:: Directions ::
Keep to one stretch of the data below, the lines from the one with "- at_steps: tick" up to and including the one with "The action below", and return that stretch exactly.

Excerpts from a dataset
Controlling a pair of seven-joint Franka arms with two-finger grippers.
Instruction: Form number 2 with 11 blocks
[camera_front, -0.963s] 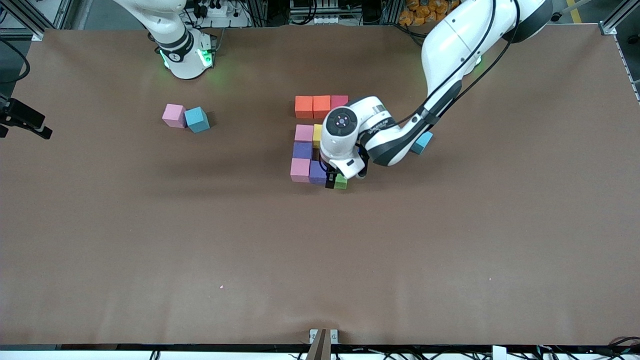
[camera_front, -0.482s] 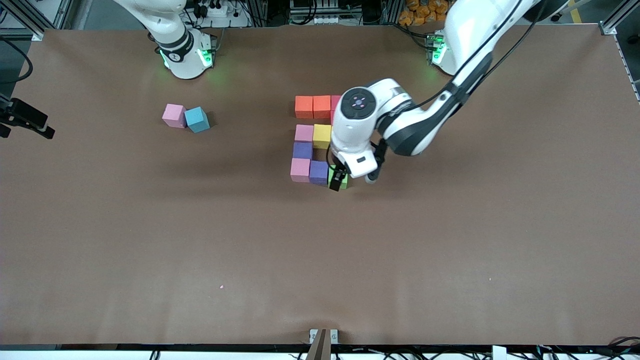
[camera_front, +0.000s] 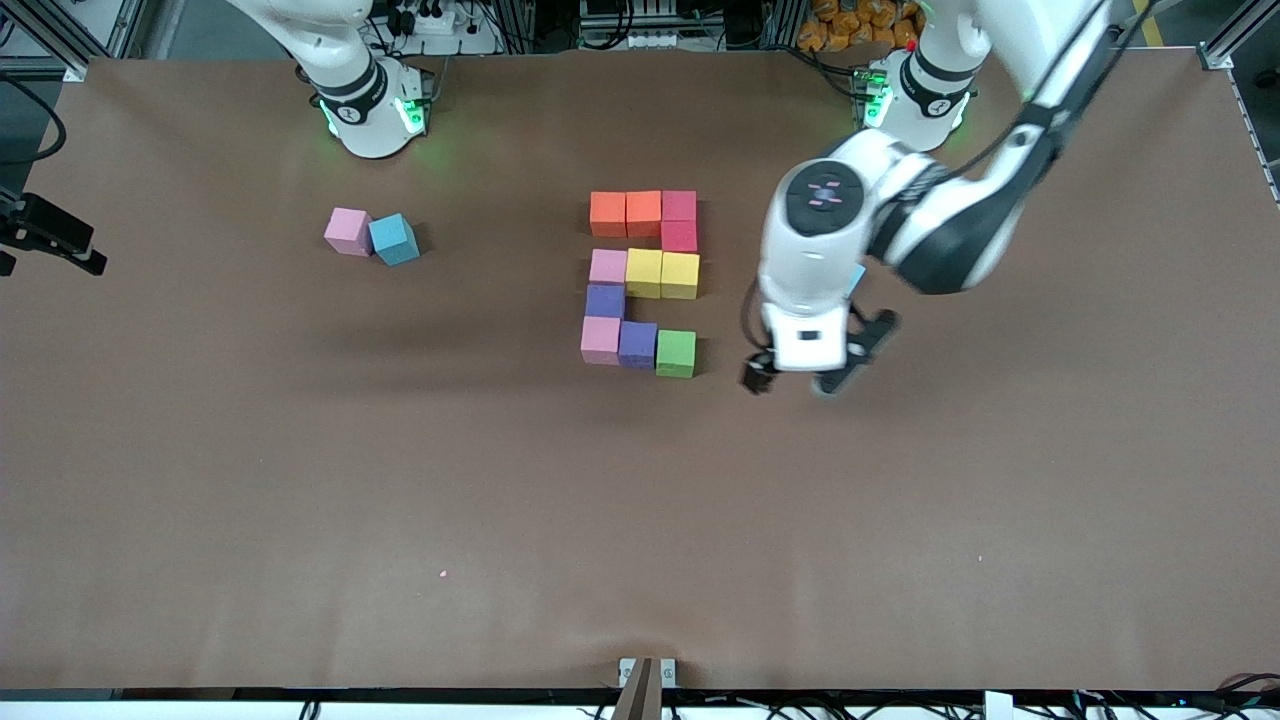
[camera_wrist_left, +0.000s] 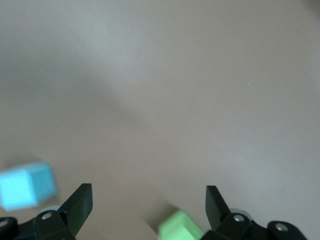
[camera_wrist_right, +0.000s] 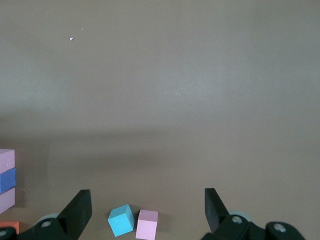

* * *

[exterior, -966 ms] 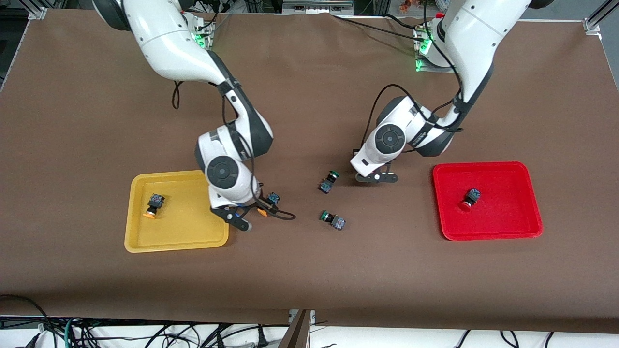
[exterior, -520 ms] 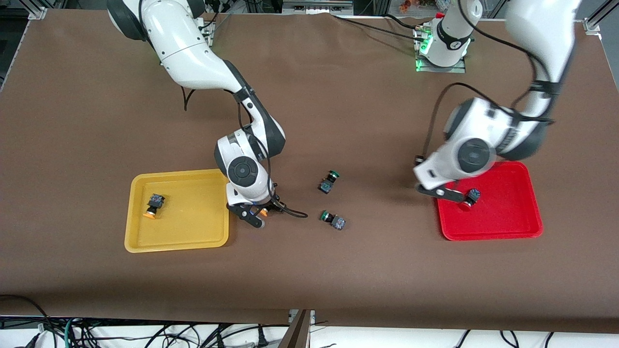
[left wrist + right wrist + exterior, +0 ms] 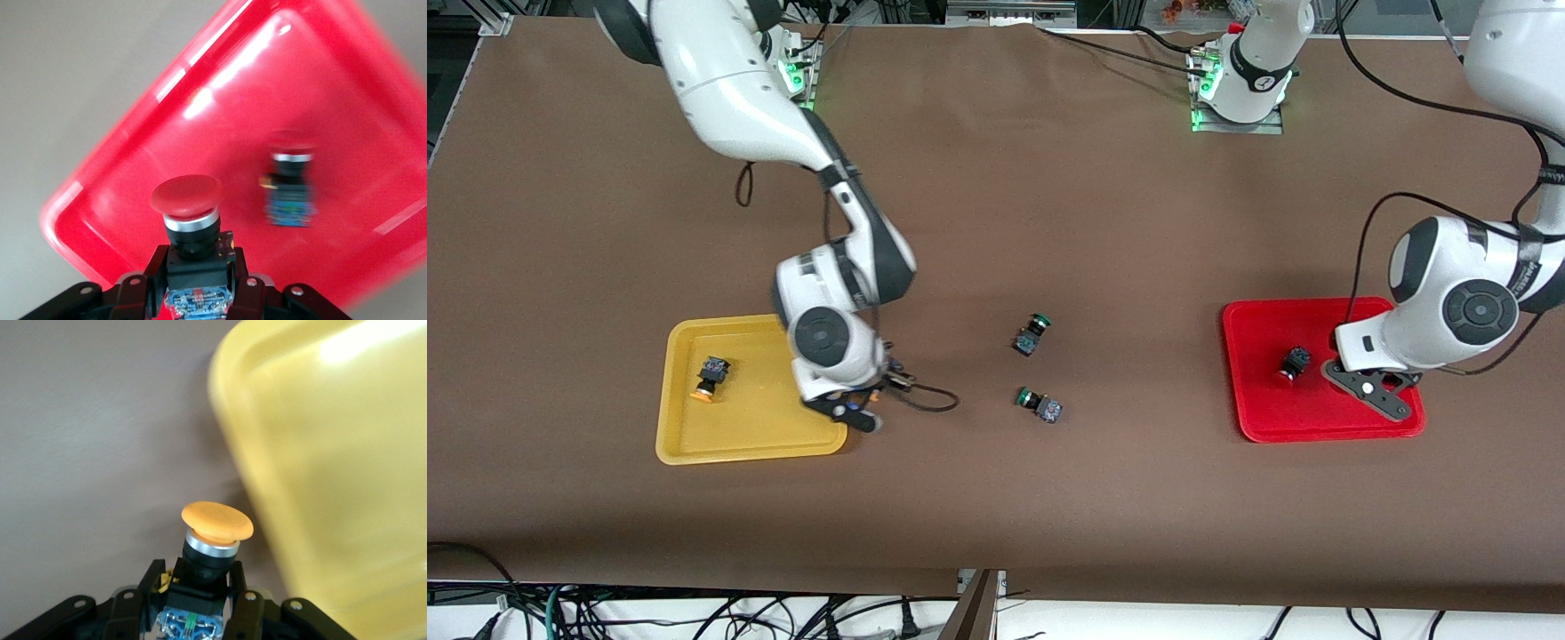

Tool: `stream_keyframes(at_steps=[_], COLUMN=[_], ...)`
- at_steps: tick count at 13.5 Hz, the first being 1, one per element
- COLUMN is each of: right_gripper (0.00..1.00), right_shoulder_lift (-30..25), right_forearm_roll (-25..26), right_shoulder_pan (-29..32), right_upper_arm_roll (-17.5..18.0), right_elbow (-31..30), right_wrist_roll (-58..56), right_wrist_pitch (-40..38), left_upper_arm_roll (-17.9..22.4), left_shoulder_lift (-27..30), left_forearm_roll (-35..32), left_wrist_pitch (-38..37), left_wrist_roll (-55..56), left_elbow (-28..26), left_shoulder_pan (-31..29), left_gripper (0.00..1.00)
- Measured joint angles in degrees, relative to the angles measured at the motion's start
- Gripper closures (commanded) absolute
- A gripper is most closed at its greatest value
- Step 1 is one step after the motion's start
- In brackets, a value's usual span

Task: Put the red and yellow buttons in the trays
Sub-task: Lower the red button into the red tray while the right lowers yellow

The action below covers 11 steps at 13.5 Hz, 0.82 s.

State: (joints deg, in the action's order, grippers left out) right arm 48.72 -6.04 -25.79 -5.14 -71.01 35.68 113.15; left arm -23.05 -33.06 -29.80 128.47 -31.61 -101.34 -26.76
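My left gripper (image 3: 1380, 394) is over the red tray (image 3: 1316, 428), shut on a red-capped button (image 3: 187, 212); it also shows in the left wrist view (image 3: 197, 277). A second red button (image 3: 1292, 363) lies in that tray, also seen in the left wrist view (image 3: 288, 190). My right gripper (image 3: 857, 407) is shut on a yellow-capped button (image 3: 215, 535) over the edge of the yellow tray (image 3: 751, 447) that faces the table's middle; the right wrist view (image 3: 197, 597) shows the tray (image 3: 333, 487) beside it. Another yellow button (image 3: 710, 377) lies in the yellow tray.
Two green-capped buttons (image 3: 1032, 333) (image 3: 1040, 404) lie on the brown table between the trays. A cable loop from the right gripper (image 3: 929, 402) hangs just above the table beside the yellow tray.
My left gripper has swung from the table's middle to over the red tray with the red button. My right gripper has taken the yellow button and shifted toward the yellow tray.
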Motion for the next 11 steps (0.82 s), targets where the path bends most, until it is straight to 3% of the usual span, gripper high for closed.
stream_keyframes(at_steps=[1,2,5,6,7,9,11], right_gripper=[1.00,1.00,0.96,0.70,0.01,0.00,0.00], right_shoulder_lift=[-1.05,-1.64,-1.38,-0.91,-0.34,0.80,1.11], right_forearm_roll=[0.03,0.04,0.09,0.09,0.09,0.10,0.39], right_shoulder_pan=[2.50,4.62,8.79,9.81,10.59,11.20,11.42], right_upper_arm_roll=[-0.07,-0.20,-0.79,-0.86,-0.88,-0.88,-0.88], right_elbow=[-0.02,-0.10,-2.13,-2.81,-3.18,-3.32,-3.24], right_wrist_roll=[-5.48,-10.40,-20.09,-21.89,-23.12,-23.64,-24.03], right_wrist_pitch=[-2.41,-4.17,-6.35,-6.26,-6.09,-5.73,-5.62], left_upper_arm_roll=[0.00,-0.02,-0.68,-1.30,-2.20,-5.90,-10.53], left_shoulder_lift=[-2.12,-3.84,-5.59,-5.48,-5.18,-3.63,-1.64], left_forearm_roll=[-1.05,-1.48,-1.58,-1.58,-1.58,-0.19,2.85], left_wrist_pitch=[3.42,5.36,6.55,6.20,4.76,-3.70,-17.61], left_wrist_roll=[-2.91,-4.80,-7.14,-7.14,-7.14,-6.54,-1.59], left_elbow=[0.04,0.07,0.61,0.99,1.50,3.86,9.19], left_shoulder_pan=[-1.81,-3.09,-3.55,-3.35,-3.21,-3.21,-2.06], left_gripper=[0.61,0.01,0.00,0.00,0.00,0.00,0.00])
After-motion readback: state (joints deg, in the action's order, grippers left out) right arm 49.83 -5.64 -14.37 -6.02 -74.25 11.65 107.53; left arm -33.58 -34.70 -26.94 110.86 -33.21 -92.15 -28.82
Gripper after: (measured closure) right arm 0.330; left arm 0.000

:: Answer space ::
- at_steps: tick count at 13.5 Hz, the first being 1, one per element
- COLUMN is each of: right_gripper (0.00..1.00), right_shoulder_lift (-30..25), right_forearm_roll (-25..26), right_shoulder_pan (-29..32), right_upper_arm_roll (-17.5..18.0), right_elbow (-31..30), right_wrist_roll (-58..56), right_wrist_pitch (-40..38), left_upper_arm_roll (-17.9..22.4), left_shoulder_lift (-27..30), left_forearm_roll (-35..32), left_wrist_pitch (-38..37), left_wrist_roll (-55..56), left_elbow (-28..26), left_shoulder_pan (-31..29), left_gripper (0.00..1.00)
- Measured joint angles in degrees, relative to the angles measured at the motion's start
- Gripper closures (commanded) absolute
- A gripper is most closed at its greatest value
- Step 1 is one step after the motion's start
- In brackets, a value's usual span

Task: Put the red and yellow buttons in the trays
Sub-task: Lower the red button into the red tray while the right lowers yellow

The action below covers 11 steps at 13.5 Hz, 0.82 s.

This exercise has now been finished.